You can tag us with questions and opinions on the topic by using the hashtag #WIONGlobalEditorsSummit.

FACT OF THE MATTER

These days, dining room tables, study rooms, guest bedrooms and balconies have turned into makeshift newsrooms because, as they say, the show must go on.

And the show is going on with much pomp and show -- without a drop in the quality.

At least 43 per cent of the millennials from the UK and the US have said that news shows have been their most trusted source of information in these testing times.

But far from this, the media time and again became a subject of scrutiny, across the globe.

There have been growing concerns over the treatment of reporters covering the outbreak in some parts of the world. Thirteen journalists working for The Wall Street Journal, New York Times and Washington Post had their credentials revoked by Chinese authorities.

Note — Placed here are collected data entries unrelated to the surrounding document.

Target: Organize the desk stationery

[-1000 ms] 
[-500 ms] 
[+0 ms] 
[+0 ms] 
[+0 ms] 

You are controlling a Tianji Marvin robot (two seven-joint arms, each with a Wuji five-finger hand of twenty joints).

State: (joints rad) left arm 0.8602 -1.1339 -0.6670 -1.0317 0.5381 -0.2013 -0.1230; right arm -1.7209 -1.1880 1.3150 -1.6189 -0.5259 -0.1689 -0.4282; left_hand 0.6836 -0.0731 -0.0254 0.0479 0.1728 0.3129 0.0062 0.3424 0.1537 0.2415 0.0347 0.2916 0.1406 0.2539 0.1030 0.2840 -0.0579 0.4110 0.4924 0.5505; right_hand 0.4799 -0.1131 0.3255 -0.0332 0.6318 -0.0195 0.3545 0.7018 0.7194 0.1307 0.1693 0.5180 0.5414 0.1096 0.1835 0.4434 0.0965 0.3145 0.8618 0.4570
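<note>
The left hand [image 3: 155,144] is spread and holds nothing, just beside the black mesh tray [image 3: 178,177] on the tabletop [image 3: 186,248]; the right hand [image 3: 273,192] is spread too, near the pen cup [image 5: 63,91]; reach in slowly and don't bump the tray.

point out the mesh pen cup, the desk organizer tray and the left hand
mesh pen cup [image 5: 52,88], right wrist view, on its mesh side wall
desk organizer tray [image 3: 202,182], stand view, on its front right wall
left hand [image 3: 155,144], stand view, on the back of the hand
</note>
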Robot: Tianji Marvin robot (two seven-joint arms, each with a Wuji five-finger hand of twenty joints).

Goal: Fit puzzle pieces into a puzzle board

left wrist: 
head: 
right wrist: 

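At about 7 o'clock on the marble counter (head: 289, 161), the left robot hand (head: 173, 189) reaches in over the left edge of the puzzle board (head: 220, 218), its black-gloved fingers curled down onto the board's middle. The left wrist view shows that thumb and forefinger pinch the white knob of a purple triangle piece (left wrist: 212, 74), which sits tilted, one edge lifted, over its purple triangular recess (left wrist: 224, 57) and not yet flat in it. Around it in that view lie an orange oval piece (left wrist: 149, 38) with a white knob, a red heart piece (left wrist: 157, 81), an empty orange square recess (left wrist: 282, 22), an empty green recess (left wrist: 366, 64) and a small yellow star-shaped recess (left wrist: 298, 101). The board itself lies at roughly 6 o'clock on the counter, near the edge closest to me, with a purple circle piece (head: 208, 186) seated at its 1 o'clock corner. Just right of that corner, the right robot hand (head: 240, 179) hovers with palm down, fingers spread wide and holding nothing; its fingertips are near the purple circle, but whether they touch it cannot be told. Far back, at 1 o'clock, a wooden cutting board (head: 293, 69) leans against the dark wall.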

Former acting White House chief of staff Mick Mulvaney had said that the media was overplaying the dangers of the disease as a way to ‘bring down the President’.

In Iran, a few reporters are now facing jail after being detained for challenging official statistics about the outbreak in the country.

In Malaysia, dozens of people, including a journalist, have been arrested for allegedly spreading false information about the virus via social media. There have been similar arrests across Asia, including in India, Thailand and Indonesia. 

In India, the government has blamed the media for causing panic among migrant workers, leading to their exodus in the wake of the lockdown.

There have been other collateral damage too. Since the coronavirus pandemic hit India in March, there have been numerous reports about millions of lost media jobs.

A Poynter report says many news outlets are expected to weigh the productivity of their journalists against the cost of office space in the wake of the economic downturn. 

"Those big headquarters can be replaced by smaller offices just big enough for occasional meetings and planning. Our journalists can keep doing what they’ve been doing by meeting on Zoom and using local coffee shops if in-person meetings are required."

Big outlets and stations will still return to an office someday, but for smaller houses, the situation looks grim.